Maybe we can start with thinking about Dr. Harris’s peaks and valleys. To remind, we may not be able to imagine circumstances that would be the peaks and the valleys but we can at least rate things above or below each other. So with our full capabilities a person imagines the best scenario they can, as well as the worst. Lets say a bird does the same. Clearly our range is much more vast but this suggests that there is a blurred line holding our individual limits of experience. So if scenarios appeared to both the human and the bird, even worse than we both individually imagined, but still falling within our capabilities of mind, then the worst situations for the bird and us would be different but still the most terrible things that could befall us.
What I’m getting to is that the worst possible moments for the bird are synonymous with the worst possible experiences for us (although these situations are very different and much atrocious for us only because we are lucid enough to have the experience), no matter the differences in the ranges between the bird and a human, certain situations are still the worst (or best) for our complexities limits.

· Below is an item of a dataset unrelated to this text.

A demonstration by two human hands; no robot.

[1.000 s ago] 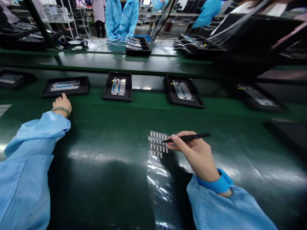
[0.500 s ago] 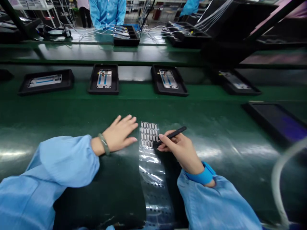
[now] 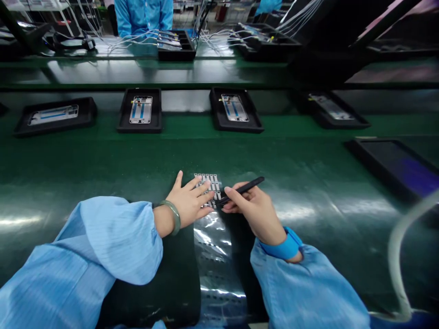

How can we designate which conscious beings are more important based upon their range of experience? If it were to evolve later on then it would set the new peaks and valleys with its new insight. This doesn’t mean that its previous peaks weren’t actually peaks, but that the peaks are evolving harmonious to our complexity and imagination. The moment the being can imagine more its more complicated, and a new limit is set, both more wondrous and horrendous. Right?